» Brief: What is needed is the full listing written out exactly, minus the pictures.

» Given information:
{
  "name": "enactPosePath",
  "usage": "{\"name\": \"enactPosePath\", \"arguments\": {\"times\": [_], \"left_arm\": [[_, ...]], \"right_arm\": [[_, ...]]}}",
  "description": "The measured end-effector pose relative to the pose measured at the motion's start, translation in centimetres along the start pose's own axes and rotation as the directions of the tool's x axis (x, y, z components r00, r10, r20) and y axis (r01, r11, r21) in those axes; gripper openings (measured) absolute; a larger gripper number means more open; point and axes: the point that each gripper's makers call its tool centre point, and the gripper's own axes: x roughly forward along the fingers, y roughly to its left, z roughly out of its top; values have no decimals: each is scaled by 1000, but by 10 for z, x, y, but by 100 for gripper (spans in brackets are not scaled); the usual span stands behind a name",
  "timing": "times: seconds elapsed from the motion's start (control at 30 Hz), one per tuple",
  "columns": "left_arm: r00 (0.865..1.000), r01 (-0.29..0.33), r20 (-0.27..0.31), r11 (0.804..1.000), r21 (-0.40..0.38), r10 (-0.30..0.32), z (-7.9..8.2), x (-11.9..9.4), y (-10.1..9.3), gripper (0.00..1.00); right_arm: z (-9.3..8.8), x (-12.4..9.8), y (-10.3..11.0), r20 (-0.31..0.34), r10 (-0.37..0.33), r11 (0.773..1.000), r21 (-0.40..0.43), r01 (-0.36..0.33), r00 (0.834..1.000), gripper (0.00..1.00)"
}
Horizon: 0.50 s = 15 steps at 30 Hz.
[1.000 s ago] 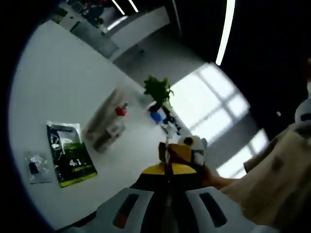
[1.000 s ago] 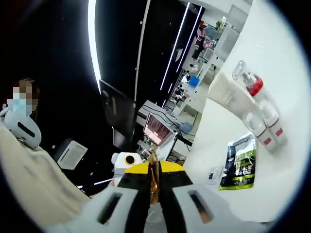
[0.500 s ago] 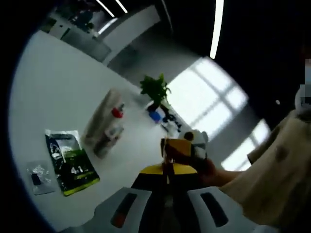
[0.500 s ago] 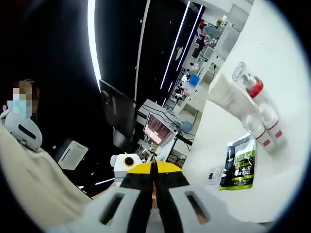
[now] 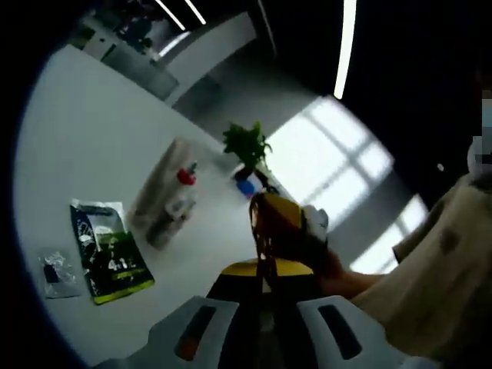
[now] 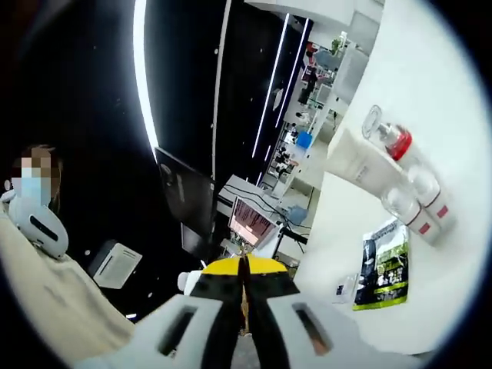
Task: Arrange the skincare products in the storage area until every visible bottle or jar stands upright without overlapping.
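Observation:
The skincare products lie on their sides in a heap on the white table [image 5: 92, 154]: a white tube [image 5: 157, 181], a pump bottle with a red collar [image 5: 185, 176] and clear bottles [image 5: 171, 215]. My left gripper [image 5: 265, 270] is held above the table, well short of them, jaws shut on nothing. In the right gripper view the same heap shows at the right: the white tube [image 6: 356, 165], the red-collared pump bottle [image 6: 394, 139] and clear bottles with red labels [image 6: 421, 207]. My right gripper [image 6: 244, 278] is shut and empty, raised far from them. That right gripper [image 5: 283, 227], yellow and black, shows just ahead of my left jaws.
A green and black sachet [image 5: 108, 250] and a small clear packet [image 5: 55, 273] lie flat beside the heap. A potted plant [image 5: 247, 146] and a blue item [image 5: 246, 186] stand at the table's far end. A person's sleeve [image 5: 430, 284] is at the right. A lit monitor [image 6: 252, 223] stands beyond the table.
The right gripper, seen from the left one, has tipped up and leftward in the hand. The right view has swung slightly. The products lie as before.

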Motion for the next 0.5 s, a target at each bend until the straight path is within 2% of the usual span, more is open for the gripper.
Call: {"name": "enactPosePath", "arguments": {"times": [0.17, 0.37, 0.5], "left_arm": [[997, -20, 70, 1000, -15, 21, 18, -8, 8, 0], [995, -35, 93, 999, -14, 36, 26, -13, 11, 0], [990, -35, 136, 999, -22, 38, 35, -15, 11, 0]], "right_arm": [[-2, -2, -3, -1, -14, 1000, 5, 14, 1000, 1], [-8, -2, -4, -20, -20, 1000, 8, 20, 1000, 1], [-11, -2, -5, -31, -18, 1000, 9, 18, 999, 1]]}}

» Result below:
{
  "name": "enactPosePath",
  "usage": "{\"name\": \"enactPosePath\", \"arguments\": {\"times\": [_], \"left_arm\": [[_, ...]], \"right_arm\": [[_, ...]]}}",
  "description": "The measured end-effector pose relative to the pose measured at the motion's start, translation in centimetres along the start pose's own axes and rotation as the directions of the tool's x axis (x, y, z components r00, r10, r20) and y axis (r01, r11, r21) in those axes; gripper openings (measured) absolute; a larger gripper number means more open; point and axes: the point that each gripper's makers call its tool centre point, and the gripper's own axes: x roughly forward along the fingers, y roughly to its left, z roughly out of its top; values have no decimals: each is scaled by 1000, but by 10 for z, x, y, but by 100 for gripper (spans in brackets are not scaled); the usual span stands behind a name",
  "timing": "times: seconds elapsed from the motion's start (control at 30 Hz), one per tuple",
  "columns": "left_arm: r00 (0.865..1.000), r01 (-0.29..0.33), r20 (-0.27..0.31), r11 (0.804..1.000), r21 (-0.40..0.38), r10 (-0.30..0.32), z (-7.9..8.2), x (-11.9..9.4), y (-10.1..9.3), gripper (0.00..1.00); right_arm: z (-9.3..8.8), x (-12.4..9.8), y (-10.3..11.0), r20 (-0.31..0.34), r10 (-0.37..0.33), r11 (0.773..1.000), r21 (-0.40..0.43), r01 (-0.36..0.33), r00 (0.834..1.000), gripper (0.00..1.00)"
}
Horizon: 0.50 s = 15 steps at 30 Hz.
[1.000 s ago] 
[1.000 s ago] 
[0.500 s ago] 
[0.500 s ago] 
[now] 
[now] 
Task: Arrange the skincare products in the storage area until every visible bottle or jar stands upright without overlapping.
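Observation:
The skincare products lie on their sides in a heap on the white table [image 5: 92, 154]: a white tube [image 5: 157, 181], a pump bottle with a red collar [image 5: 185, 176] and clear bottles [image 5: 171, 215]. My left gripper [image 5: 265, 270] is held above the table, well short of them, jaws shut on nothing. In the right gripper view the same heap shows at the right: the white tube [image 6: 356, 165], the red-collared pump bottle [image 6: 394, 139] and clear bottles with red labels [image 6: 421, 207]. My right gripper [image 6: 244, 278] is shut and empty, raised far from them. That right gripper [image 5: 283, 227], yellow and black, shows just ahead of my left jaws.
A green and black sachet [image 5: 108, 250] and a small clear packet [image 5: 55, 273] lie flat beside the heap. A potted plant [image 5: 247, 146] and a blue item [image 5: 246, 186] stand at the table's far end. A person's sleeve [image 5: 430, 284] is at the right. A lit monitor [image 6: 252, 223] stands beyond the table.
The right gripper, seen from the left one, has tipped up and leftward in the hand. The right view has swung slightly. The products lie as before.
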
Motion for the next 0.5 s, a target at each bend until the straight path is within 2% of the usual span, more is open for the gripper.
Call: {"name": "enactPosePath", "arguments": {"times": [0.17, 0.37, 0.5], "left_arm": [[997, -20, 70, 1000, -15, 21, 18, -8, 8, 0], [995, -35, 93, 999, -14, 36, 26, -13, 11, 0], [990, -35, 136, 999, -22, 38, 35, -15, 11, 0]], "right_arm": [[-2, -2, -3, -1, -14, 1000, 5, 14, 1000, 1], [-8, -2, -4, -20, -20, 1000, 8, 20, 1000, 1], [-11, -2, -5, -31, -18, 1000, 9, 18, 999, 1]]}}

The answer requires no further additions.